• **TRY IT**
Print the listing once more, exactly as it stands.

^^^^^^^^

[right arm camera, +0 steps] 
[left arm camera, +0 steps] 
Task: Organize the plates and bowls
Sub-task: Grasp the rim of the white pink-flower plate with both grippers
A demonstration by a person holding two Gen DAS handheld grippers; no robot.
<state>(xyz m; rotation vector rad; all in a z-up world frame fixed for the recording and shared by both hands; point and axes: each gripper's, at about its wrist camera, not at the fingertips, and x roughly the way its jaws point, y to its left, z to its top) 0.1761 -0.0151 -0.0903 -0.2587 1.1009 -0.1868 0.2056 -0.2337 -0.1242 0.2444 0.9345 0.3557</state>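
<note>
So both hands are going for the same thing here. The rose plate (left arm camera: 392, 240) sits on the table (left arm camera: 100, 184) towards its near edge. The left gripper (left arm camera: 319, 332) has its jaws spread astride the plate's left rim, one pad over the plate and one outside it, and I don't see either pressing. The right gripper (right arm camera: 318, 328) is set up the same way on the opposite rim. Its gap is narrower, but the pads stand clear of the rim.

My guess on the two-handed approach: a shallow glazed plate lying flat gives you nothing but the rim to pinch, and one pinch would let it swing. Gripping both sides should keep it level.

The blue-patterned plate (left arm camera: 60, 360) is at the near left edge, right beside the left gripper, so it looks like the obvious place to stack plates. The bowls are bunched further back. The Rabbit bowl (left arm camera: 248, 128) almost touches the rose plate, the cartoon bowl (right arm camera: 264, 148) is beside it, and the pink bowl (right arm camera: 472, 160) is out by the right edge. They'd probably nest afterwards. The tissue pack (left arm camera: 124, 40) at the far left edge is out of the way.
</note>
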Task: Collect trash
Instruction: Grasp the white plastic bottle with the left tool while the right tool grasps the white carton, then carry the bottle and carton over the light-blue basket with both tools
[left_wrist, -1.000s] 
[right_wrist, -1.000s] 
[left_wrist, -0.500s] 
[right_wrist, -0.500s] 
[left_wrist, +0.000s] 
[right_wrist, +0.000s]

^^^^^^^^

• **ANSWER TO THIS EXERCISE**
[right arm camera, +0 steps] 
[left arm camera, +0 steps] 
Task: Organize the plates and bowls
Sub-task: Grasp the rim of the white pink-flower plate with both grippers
A demonstration by a person holding two Gen DAS handheld grippers; no robot.
<state>(xyz m; rotation vector rad; all in a z-up world frame fixed for the recording and shared by both hands; point and axes: each gripper's, at about its wrist camera, not at the fingertips, and x roughly the way its jaws point, y to its left, z to its top) 0.1761 -0.0151 -0.0903 -0.2587 1.1009 -0.1868 0.2056 -0.2337 -0.1242 0.2444 0.9345 0.3557</state>
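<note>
So both hands are going for the same thing here. The rose plate (left arm camera: 392, 240) sits on the table (left arm camera: 100, 184) towards its near edge. The left gripper (left arm camera: 319, 332) has its jaws spread astride the plate's left rim, one pad over the plate and one outside it, and I don't see either pressing. The right gripper (right arm camera: 318, 328) is set up the same way on the opposite rim. Its gap is narrower, but the pads stand clear of the rim.

My guess on the two-handed approach: a shallow glazed plate lying flat gives you nothing but the rim to pinch, and one pinch would let it swing. Gripping both sides should keep it level.

The blue-patterned plate (left arm camera: 60, 360) is at the near left edge, right beside the left gripper, so it looks like the obvious place to stack plates. The bowls are bunched further back. The Rabbit bowl (left arm camera: 248, 128) almost touches the rose plate, the cartoon bowl (right arm camera: 264, 148) is beside it, and the pink bowl (right arm camera: 472, 160) is out by the right edge. They'd probably nest afterwards. The tissue pack (left arm camera: 124, 40) at the far left edge is out of the way.
</note>
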Task: Collect trash
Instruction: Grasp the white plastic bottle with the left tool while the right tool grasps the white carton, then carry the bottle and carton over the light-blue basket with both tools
[left_wrist, -1.000s] 
[right_wrist, -1.000s] 
[left_wrist, -0.500s] 
[right_wrist, -0.500s] 
[left_wrist, +0.000s] 
[right_wrist, +0.000s]

At this stage, the exercise is finished.